• DESCRIPTION OF THE TASK: Give back an exact copy of the lines in the records below, from the line that has "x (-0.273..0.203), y" through the line that has "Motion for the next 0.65", and nothing besides.

• RECORDED INFORMATION:
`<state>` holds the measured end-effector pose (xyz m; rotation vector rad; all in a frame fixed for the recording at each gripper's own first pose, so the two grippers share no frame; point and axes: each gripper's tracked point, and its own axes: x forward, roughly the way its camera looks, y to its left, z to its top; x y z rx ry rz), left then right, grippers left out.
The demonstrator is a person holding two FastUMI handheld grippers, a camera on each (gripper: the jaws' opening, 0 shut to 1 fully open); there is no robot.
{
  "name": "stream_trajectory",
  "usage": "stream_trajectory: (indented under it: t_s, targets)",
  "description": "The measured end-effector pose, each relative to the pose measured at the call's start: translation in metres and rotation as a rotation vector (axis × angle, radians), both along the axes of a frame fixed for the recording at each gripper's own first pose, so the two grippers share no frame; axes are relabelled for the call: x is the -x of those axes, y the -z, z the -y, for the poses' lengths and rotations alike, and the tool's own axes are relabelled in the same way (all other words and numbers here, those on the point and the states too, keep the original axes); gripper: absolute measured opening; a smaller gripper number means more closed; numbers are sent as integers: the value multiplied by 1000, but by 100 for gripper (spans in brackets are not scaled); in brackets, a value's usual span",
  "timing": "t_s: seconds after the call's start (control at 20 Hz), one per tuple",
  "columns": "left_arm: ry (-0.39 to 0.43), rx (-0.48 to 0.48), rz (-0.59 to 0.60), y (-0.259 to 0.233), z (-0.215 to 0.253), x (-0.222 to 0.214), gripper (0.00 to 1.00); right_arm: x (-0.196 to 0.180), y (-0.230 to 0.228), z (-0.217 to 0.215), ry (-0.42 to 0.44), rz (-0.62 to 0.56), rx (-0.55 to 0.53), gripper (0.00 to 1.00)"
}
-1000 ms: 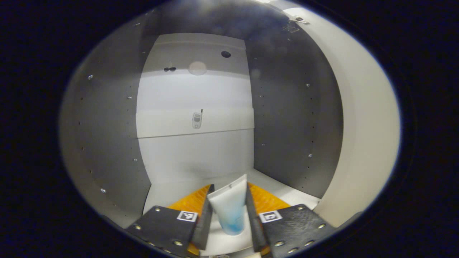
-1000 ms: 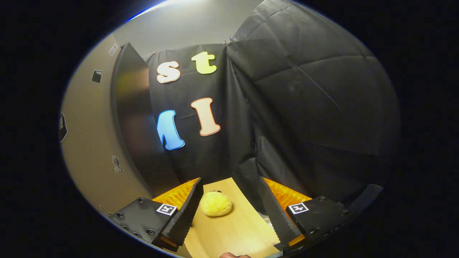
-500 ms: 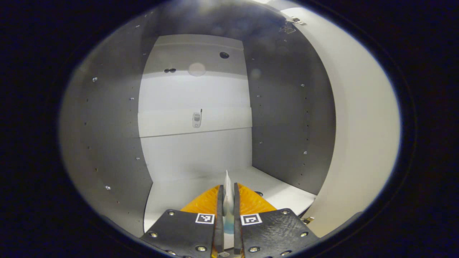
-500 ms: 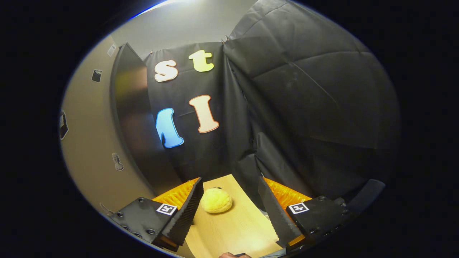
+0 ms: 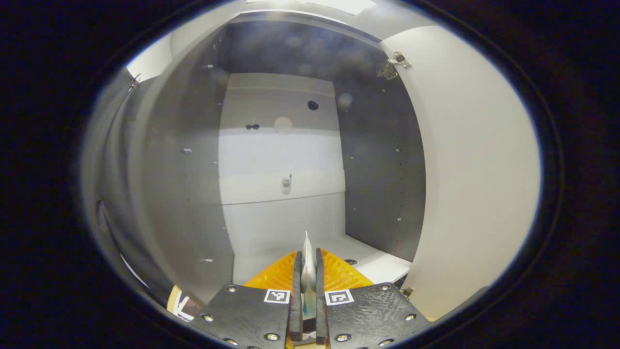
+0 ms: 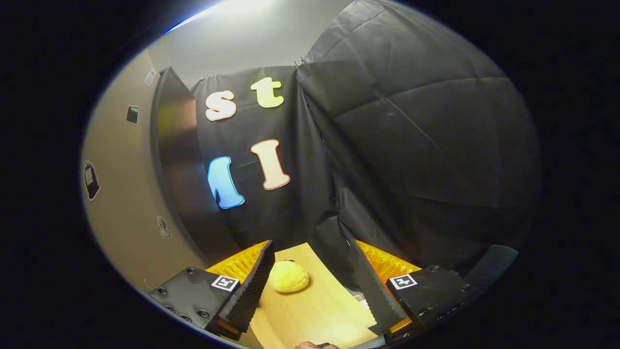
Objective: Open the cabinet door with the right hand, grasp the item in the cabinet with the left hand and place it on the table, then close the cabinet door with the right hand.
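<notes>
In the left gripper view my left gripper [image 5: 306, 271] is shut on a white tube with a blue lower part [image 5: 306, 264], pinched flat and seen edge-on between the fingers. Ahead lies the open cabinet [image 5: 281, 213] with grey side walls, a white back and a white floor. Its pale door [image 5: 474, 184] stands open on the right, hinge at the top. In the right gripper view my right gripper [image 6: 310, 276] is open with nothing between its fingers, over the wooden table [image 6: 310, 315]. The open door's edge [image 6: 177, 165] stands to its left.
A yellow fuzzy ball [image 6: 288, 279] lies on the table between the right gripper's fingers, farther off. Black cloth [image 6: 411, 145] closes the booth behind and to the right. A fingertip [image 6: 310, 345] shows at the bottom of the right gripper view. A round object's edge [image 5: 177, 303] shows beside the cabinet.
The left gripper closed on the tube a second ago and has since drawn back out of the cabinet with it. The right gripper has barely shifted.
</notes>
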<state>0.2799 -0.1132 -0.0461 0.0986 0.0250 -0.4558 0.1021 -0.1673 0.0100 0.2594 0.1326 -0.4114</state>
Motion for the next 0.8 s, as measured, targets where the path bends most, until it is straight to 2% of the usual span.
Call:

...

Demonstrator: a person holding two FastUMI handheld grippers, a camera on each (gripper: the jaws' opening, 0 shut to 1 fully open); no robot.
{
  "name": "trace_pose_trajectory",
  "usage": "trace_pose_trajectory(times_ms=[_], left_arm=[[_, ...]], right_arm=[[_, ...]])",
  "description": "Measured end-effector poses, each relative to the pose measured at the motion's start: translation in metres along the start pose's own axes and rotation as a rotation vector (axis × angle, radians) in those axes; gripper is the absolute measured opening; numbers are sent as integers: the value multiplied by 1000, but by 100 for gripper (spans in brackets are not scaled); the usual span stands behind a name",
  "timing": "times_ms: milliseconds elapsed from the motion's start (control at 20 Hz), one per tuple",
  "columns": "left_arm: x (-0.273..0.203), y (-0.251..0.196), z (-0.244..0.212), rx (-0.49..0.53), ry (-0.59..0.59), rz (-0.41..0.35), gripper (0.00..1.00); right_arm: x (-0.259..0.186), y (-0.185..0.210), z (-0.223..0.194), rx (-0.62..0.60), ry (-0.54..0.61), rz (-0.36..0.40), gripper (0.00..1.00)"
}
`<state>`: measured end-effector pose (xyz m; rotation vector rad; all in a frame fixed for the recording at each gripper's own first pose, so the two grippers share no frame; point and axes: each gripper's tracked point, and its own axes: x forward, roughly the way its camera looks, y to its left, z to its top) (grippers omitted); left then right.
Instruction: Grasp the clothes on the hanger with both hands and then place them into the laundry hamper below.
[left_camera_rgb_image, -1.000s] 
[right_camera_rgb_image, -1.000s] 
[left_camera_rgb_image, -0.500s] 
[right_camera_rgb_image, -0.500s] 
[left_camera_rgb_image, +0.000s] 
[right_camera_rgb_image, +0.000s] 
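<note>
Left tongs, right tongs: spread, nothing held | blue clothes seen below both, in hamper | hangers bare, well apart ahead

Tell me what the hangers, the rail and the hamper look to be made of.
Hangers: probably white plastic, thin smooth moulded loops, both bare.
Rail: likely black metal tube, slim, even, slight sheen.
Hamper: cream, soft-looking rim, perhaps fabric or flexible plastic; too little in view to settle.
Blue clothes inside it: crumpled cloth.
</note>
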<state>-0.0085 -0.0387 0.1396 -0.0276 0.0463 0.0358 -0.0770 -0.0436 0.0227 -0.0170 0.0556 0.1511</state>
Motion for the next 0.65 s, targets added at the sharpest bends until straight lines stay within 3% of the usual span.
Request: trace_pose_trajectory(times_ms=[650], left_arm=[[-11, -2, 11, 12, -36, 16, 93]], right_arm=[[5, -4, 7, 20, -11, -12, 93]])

• EXPECTED ANSWER:
  "columns": "left_arm: x (-0.273..0.203), y (-0.251..0.196), z (-0.244..0.212), rx (-0.49..0.53), ry (-0.59..0.59), rz (-0.41..0.35), gripper (0.00..1.00); right_arm: x (-0.259..0.186), y (-0.185..0.210), z (-0.223..0.194), rx (-0.62..0.60), ry (-0.54..0.61), rz (-0.36..0.40), gripper (0.00..1.00)"
}
`<state>`: measured end-effector pose (xyz m; rotation vector rad; all in a frame fixed for the recording at each gripper's own first pose, so the two grippers share no frame; point and axes: each gripper's tracked point, and its own axes: x forward, roughly the way its camera looks, y to its left, z to its top) (grippers omitted); left then right.
Instruction: Grasp the clothes on the hanger with both hands and then place them into the laundry hamper below.
[left_camera_rgb_image, -1.000s] 
[right_camera_rgb_image, -1.000s] 
[left_camera_rgb_image, -0.500s] 
[right_camera_rgb_image, -0.500s] 
[left_camera_rgb_image, +0.000s] 
[right_camera_rgb_image, +0.000s] 
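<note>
Left tongs, right tongs: spread, nothing held | blue clothes seen below both, in hamper | hangers bare, well apart ahead

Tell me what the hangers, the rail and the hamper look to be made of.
Hangers: probably white plastic, thin smooth moulded loops, both bare.
Rail: likely black metal tube, slim, even, slight sheen.
Hamper: cream, soft-looking rim, perhaps fabric or flexible plastic; too little in view to settle.
Blue clothes inside it: crumpled cloth.
</note>
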<state>-0.0085 -0.0387 0.1396 -0.0276 0.0463 0.0358 -0.0770 -0.0436 0.0227 -0.0170 0.0556 0.1511</state>
Motion for the next 0.65 s, targets added at the sharpest bends until straight lines stay within 3% of the usual span.

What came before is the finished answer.